Member of House of Representatives (Fiji) Nadi Indian Communal Constituency
- In office 1987–1987
- Succeeded by: Constitution abrogated

Personal details
- Born: 12/11/1933 Vitogo, Lautoka, Fiji
- Died: 03/09/2015 Auckland, NZ
- Party: Fiji Labour Party
- Profession: Lawyer

= Rishi Shankar =

Fijian politician (1934–2015)

Rishi Shankar (1934 - 2015) is a Fiji Indian lawyer who was elected to the House of Representatives of Fiji.

He was born in Lautoka, Fiji and was a police officer from 1953 to 1965. He then studied law at Victoria University of Wellington, New Zealand. He re-joined the police force on return to Fiji but in 1974 joined the Office of the Director of Public Prosecutions. In 1976, he left government service to set up a law firm in Ba. He served as Nadi Town Councillor between 1982 and 1985.

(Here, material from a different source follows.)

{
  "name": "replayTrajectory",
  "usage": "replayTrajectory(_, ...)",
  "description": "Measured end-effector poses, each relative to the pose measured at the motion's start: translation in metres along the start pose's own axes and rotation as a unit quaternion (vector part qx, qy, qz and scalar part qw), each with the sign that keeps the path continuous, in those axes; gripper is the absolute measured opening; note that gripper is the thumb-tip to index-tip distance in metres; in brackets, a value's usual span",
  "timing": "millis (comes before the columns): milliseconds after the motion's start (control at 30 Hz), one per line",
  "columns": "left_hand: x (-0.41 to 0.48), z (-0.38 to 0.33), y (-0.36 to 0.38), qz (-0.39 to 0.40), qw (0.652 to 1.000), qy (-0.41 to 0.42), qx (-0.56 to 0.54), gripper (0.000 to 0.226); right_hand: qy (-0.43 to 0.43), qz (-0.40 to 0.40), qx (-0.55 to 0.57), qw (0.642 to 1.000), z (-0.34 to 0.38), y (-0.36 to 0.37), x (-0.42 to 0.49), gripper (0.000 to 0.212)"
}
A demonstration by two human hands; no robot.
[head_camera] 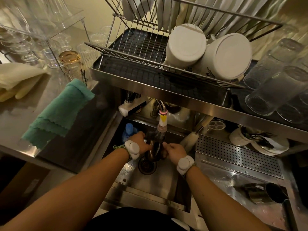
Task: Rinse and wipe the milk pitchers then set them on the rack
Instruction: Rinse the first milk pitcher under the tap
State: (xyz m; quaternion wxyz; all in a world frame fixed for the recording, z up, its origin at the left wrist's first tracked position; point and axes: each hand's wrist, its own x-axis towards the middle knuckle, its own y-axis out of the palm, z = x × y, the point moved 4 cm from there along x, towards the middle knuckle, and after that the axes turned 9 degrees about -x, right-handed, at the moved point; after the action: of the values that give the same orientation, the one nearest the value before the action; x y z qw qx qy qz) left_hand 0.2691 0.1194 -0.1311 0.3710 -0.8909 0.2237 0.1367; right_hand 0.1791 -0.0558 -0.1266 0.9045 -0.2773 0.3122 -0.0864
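Both my hands hold a dark, shiny milk pitcher (155, 148) under the faucet spout (162, 121) in the middle of the sink (155, 182). My left hand (141, 141) grips its left side and my right hand (174, 150) grips its right side. A second steel pitcher (265, 194) lies on its side on the wet drainboard at the lower right. The wire dish rack (133, 52) stands on the shelf above the sink, holding two white upturned bowls (208, 52). A folded teal cloth (58, 114) lies on the left counter.
Upturned glasses (275, 90) crowd the shelf's right end. Glassware and a clear acrylic shelf (41, 30) fill the back left. A perforated steel tray (236, 154) sits right of the sink beside a cup of utensils (241, 137). The drain (146, 165) lies below the pitcher.
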Motion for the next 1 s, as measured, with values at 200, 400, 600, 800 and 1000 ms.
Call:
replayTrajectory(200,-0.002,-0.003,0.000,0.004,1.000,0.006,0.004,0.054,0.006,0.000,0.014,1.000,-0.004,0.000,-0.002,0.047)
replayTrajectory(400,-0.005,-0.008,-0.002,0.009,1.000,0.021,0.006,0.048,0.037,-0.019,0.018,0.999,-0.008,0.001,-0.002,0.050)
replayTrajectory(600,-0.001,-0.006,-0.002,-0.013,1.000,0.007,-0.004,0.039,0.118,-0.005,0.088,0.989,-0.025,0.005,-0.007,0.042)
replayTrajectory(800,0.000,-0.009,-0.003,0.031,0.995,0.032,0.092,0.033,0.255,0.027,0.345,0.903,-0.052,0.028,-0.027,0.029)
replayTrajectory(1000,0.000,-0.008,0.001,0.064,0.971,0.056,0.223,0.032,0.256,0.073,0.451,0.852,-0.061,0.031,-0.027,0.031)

For the 1987 general election, the NFP–Labour Coalition chose him as a candidate for the Nadi Indian Communal Constituency which he won easily, but was a member of Parliament for a month when the military coup of 1987 prematurely ended his political career. He was one of the coalition members not detained during the coup as he was not present in Parliament when it was stormed by armed soldiers led by Sitiveni Rabuka. He later managed to escape to New Zealand.